GOAL OF THE EXERCISE:
Each entry should be printed exactly, with its images omitted.

ENTRIES SHOWN:

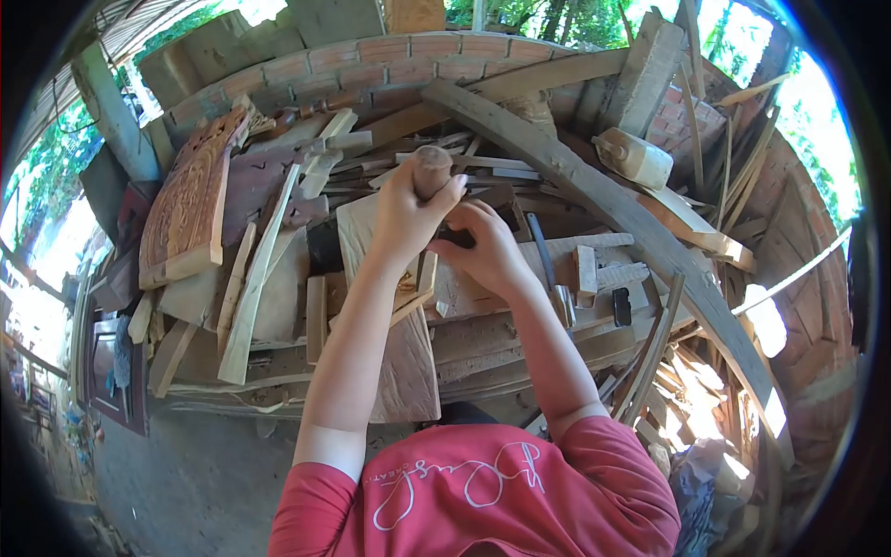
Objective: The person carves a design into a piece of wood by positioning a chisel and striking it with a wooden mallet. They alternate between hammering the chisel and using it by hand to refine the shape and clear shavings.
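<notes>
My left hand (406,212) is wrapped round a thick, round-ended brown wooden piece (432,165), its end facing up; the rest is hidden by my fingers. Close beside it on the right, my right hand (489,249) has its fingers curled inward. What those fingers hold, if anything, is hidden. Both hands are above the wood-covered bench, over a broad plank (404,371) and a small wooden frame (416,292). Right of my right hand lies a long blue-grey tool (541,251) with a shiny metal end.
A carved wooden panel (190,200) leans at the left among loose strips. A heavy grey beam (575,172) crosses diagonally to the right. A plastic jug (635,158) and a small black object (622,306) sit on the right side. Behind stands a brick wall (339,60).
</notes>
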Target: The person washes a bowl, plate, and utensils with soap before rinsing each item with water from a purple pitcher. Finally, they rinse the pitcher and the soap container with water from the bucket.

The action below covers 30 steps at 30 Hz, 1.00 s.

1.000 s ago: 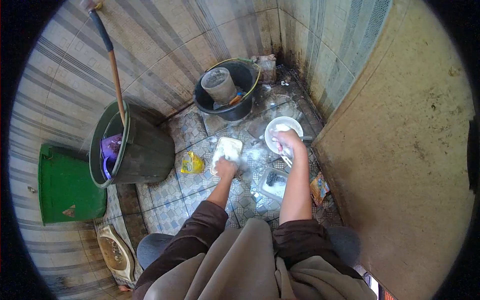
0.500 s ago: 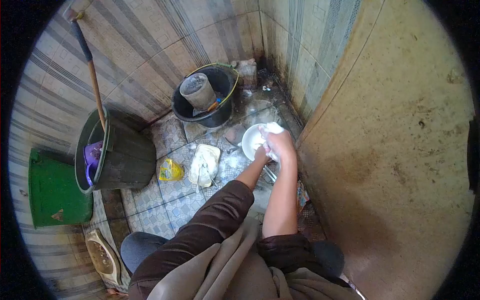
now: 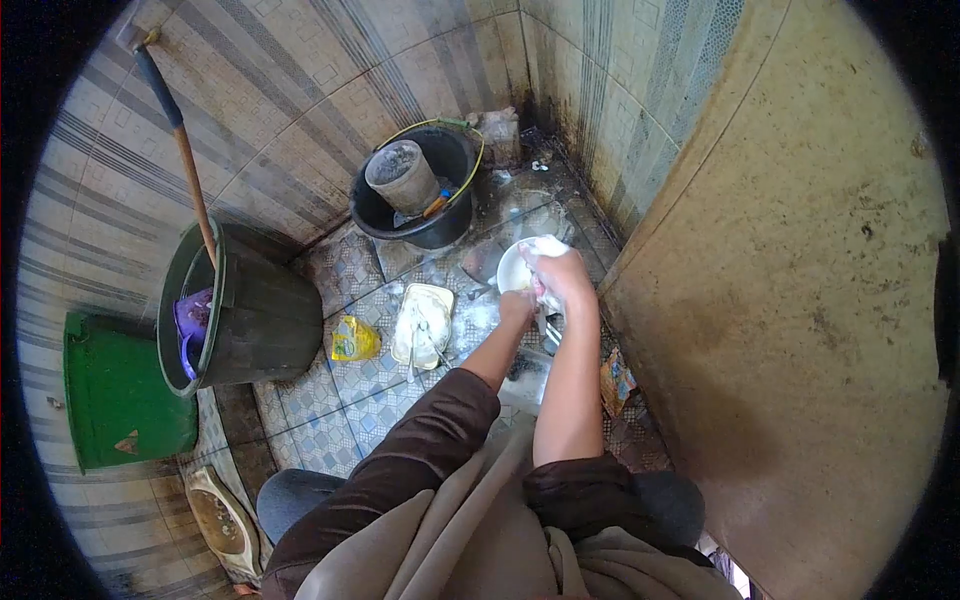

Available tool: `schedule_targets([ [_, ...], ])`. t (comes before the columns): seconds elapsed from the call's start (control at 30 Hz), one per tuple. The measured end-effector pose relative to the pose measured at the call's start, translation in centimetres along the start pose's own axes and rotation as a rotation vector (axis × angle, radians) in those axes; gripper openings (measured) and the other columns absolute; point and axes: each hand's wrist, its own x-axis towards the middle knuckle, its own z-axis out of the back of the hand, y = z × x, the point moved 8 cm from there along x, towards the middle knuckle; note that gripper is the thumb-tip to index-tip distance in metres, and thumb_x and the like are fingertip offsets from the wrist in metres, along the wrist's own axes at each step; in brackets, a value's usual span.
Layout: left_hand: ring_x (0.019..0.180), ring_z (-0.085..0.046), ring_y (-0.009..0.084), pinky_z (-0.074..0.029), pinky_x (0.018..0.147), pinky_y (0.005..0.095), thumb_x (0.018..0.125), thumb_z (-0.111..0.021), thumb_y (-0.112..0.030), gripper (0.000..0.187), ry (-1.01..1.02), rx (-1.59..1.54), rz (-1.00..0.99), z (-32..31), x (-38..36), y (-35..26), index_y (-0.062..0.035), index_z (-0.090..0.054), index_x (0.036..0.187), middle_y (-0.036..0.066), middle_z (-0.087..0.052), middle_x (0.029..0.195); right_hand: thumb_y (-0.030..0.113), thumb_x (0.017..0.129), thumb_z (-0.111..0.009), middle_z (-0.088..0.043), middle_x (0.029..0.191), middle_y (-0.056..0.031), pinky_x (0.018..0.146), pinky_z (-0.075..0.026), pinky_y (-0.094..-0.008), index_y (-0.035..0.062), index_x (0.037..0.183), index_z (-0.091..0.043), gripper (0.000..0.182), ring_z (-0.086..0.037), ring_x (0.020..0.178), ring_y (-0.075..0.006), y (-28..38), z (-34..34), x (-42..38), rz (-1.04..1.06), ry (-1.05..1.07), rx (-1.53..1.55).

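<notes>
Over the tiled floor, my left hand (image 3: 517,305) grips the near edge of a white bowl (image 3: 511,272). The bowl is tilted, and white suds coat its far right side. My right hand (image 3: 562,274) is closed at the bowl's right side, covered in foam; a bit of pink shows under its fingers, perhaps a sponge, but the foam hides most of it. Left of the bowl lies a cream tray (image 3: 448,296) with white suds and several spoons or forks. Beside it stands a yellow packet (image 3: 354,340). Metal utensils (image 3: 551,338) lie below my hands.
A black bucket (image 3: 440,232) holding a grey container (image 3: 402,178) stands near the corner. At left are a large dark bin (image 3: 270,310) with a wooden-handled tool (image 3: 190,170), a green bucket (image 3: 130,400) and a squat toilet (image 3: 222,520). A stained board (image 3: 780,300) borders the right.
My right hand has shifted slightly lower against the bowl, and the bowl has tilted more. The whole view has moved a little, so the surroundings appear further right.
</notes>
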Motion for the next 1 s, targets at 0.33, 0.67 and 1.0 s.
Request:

OUTPUT OF THE EXERCISE:
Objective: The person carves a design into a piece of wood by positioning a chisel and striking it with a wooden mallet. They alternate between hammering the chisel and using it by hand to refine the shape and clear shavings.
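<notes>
My left hand (406,212) is wrapped round a thick, round-ended brown wooden piece (432,165), its end facing up; the rest is hidden by my fingers. Close beside it on the right, my right hand (489,249) has its fingers curled inward. What those fingers hold, if anything, is hidden. Both hands are above the wood-covered bench, over a broad plank (404,371) and a small wooden frame (416,292). Right of my right hand lies a long blue-grey tool (541,251) with a shiny metal end.
A carved wooden panel (190,200) leans at the left among loose strips. A heavy grey beam (575,172) crosses diagonally to the right. A plastic jug (635,158) and a small black object (622,306) sit on the right side. Behind stands a brick wall (339,60).
</notes>
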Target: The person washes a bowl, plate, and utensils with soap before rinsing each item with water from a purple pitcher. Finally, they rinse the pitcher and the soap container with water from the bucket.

The action below covers 30 steps at 30 Hz, 1.00 s.

1.000 s ago: 
0.500 s ago: 
now: 

Available tool: `schedule_targets([ [_, ...], ])`. t (comes before the columns): seconds elapsed from the call's start (control at 30 Hz), one per tuple. The measured end-effector pose relative to the pose measured at the call's start, translation in centimetres along the start pose's own axes and rotation as a rotation vector (axis × angle, radians) in those axes; gripper openings (measured) and the other columns absolute; point and axes: each hand's wrist, its own x-axis towards the middle knuckle, its own z-axis out of the back of the hand, y = z × x, the point moved 8 cm from there along x, towards the middle knuckle; note that gripper is the thumb-tip to index-tip distance in metres, and thumb_x and the like are fingertip offsets from the wrist in metres, along the wrist's own axes at each step; in brackets, a value's usual span.
Layout: left_hand: ring_x (0.019..0.180), ring_z (-0.085..0.046), ring_y (-0.009..0.084), pinky_z (-0.074..0.029), pinky_x (0.018..0.147), pinky_y (0.005..0.095), thumb_x (0.018..0.125), thumb_z (-0.111..0.021), thumb_y (-0.112..0.030), gripper (0.000..0.187), ry (-1.01..1.02), rx (-1.59..1.54), rz (-1.00..0.99), z (-32..31), x (-38..36), y (-35..26), index_y (-0.062..0.035), index_z (-0.090..0.054), index_x (0.036..0.187), middle_y (-0.036..0.066), middle_z (-0.087..0.052), middle_x (0.029..0.195); right_hand: thumb_y (-0.030..0.113), thumb_x (0.017..0.129), thumb_z (-0.111..0.009), middle_z (-0.088..0.043), middle_x (0.029..0.191), middle_y (-0.056..0.031), pinky_x (0.018..0.146), pinky_z (-0.075..0.026), pinky_y (-0.094..-0.008), index_y (-0.035..0.062), index_x (0.037..0.183), index_z (-0.091..0.043), gripper (0.000..0.182), ring_z (-0.086..0.037), ring_x (0.020..0.178), ring_y (-0.075..0.006), y (-28..38), z (-34..34), x (-42..38), rz (-1.04..1.06), ry (-1.05..1.07), rx (-1.53..1.55).

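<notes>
Over the tiled floor, my left hand (image 3: 517,305) grips the near edge of a white bowl (image 3: 511,272). The bowl is tilted, and white suds coat its far right side. My right hand (image 3: 562,274) is closed at the bowl's right side, covered in foam; a bit of pink shows under its fingers, perhaps a sponge, but the foam hides most of it. Left of the bowl lies a cream tray (image 3: 448,296) with white suds and several spoons or forks. Beside it stands a yellow packet (image 3: 354,340). Metal utensils (image 3: 551,338) lie below my hands.
A black bucket (image 3: 440,232) holding a grey container (image 3: 402,178) stands near the corner. At left are a large dark bin (image 3: 270,310) with a wooden-handled tool (image 3: 190,170), a green bucket (image 3: 130,400) and a squat toilet (image 3: 222,520). A stained board (image 3: 780,300) borders the right.
My right hand has shifted slightly lower against the bowl, and the bowl has tilted more. The whole view has moved a little, so the surroundings appear further right.
</notes>
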Motion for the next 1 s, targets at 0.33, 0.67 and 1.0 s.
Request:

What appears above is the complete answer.